• Problem:
Gather, from the listing beneath this task, every line holding the string "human".

• Records for this exercise:
------------

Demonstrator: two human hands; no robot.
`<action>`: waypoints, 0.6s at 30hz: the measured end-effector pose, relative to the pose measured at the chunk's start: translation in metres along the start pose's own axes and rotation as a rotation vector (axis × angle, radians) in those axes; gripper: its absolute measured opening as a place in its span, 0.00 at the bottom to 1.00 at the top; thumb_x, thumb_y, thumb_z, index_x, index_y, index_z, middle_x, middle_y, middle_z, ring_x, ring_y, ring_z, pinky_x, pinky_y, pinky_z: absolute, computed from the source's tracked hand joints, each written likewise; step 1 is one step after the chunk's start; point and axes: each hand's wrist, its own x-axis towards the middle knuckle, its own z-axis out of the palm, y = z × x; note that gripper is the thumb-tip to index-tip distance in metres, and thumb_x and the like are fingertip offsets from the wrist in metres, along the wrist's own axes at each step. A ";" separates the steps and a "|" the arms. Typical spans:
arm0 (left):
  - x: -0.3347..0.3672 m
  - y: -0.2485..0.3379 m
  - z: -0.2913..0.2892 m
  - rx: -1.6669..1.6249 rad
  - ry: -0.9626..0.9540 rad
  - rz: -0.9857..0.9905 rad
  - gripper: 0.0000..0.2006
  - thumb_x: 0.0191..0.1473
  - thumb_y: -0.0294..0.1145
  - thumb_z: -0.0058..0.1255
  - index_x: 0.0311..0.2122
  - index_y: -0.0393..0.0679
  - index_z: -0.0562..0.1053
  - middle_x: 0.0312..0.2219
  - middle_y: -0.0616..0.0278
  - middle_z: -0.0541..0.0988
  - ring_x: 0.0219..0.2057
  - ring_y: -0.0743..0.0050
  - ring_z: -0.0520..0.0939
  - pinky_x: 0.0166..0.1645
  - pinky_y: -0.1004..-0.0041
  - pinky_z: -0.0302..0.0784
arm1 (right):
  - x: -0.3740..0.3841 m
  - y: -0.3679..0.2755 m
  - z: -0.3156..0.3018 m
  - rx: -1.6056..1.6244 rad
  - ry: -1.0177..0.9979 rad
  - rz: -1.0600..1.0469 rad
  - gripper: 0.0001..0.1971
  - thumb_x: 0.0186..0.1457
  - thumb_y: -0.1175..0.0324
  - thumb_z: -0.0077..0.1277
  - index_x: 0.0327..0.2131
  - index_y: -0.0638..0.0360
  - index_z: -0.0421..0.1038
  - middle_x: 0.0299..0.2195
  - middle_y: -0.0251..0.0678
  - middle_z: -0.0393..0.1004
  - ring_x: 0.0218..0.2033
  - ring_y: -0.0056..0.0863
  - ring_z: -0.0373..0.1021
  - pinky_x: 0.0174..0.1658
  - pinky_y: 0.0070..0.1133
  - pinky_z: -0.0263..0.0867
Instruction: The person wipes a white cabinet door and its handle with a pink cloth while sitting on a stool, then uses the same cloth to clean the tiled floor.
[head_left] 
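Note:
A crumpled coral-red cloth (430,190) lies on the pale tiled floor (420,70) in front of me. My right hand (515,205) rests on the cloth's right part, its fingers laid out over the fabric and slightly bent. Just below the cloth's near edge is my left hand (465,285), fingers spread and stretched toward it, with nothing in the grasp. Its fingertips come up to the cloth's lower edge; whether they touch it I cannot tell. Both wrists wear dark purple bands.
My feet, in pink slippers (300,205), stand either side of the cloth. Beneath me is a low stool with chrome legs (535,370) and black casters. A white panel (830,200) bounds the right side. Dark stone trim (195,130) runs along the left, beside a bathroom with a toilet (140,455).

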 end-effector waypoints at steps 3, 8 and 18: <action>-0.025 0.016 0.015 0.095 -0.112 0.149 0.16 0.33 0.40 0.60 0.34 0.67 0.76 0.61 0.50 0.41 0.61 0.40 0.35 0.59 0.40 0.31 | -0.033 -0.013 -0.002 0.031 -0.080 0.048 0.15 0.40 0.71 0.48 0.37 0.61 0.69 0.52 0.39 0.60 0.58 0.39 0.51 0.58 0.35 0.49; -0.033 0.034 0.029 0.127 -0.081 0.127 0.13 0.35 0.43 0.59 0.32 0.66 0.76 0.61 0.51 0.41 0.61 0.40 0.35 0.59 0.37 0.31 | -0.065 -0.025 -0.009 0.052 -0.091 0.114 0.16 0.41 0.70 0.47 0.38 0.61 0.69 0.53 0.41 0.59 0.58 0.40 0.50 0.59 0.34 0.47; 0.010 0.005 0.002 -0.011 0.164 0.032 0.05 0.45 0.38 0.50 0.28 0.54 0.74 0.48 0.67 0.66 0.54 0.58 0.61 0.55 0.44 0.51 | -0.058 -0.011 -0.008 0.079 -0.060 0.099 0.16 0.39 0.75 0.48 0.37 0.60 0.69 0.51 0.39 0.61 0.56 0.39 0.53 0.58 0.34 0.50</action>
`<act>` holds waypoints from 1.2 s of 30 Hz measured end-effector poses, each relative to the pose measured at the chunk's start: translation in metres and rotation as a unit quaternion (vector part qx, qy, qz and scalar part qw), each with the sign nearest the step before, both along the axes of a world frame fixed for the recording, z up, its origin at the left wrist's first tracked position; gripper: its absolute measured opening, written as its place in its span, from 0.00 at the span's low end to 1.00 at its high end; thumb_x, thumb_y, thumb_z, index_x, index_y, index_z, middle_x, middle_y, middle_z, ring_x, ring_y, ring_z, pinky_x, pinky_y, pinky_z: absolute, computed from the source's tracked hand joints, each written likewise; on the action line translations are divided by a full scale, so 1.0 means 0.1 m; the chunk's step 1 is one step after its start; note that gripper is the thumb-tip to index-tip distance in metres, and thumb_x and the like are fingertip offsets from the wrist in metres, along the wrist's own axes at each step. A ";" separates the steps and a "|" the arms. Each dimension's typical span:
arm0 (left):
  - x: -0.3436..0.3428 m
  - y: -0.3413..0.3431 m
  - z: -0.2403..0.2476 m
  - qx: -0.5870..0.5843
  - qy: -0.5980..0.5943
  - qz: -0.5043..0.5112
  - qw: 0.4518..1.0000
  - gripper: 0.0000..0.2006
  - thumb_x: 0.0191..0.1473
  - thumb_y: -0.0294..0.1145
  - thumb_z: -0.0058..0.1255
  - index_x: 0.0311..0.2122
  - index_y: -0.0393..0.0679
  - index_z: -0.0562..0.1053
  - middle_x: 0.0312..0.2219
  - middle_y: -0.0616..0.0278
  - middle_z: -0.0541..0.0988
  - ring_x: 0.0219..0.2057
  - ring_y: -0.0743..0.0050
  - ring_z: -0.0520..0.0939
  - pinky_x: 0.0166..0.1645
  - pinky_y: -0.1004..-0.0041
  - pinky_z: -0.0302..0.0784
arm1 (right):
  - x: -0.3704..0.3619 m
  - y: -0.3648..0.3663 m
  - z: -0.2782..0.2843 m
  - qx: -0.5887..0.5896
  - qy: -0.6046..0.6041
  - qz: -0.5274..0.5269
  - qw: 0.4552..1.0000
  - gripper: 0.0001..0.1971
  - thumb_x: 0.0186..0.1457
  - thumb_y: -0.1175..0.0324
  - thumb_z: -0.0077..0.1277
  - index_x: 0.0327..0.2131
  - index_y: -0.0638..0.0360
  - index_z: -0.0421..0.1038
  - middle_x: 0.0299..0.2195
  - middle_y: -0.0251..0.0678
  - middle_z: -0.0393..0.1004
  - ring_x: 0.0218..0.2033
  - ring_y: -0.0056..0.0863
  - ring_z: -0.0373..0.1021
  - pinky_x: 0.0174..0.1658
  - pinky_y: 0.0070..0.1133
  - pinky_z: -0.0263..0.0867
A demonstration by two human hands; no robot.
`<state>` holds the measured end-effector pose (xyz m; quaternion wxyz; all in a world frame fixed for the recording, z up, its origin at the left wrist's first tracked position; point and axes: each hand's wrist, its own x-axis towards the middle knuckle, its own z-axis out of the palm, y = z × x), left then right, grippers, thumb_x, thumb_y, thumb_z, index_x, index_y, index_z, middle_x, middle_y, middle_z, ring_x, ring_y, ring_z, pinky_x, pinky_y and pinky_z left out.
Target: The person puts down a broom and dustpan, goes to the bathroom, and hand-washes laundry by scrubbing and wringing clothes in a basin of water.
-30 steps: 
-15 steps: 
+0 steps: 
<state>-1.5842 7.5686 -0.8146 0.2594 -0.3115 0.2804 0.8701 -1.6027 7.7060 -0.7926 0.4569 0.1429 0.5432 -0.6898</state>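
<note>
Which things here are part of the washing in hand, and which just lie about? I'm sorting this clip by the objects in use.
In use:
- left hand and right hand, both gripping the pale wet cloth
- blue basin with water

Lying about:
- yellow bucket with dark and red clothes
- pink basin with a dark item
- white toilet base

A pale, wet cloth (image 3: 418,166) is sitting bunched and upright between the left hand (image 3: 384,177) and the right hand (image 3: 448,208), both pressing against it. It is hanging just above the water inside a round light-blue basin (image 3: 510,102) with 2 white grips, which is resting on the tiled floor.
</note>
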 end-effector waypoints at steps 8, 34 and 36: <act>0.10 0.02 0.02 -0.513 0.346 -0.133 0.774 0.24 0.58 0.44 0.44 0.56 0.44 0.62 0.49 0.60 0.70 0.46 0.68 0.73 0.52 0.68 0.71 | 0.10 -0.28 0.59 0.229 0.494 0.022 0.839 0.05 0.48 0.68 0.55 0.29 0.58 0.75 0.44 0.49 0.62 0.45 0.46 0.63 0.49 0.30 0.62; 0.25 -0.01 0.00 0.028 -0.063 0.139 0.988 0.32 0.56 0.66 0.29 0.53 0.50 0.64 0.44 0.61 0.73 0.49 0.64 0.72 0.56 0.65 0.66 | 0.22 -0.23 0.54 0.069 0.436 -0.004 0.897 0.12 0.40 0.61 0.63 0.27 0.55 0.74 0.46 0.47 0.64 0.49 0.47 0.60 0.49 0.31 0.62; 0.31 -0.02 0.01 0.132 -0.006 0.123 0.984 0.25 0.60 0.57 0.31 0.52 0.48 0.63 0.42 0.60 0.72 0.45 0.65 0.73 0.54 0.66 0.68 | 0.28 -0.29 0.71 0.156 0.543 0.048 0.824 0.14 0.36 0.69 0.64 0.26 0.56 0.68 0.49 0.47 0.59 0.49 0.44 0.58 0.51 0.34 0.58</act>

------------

• Solution for this problem:
Demonstrator: two human hands; no robot.
A demonstration by two human hands; no robot.

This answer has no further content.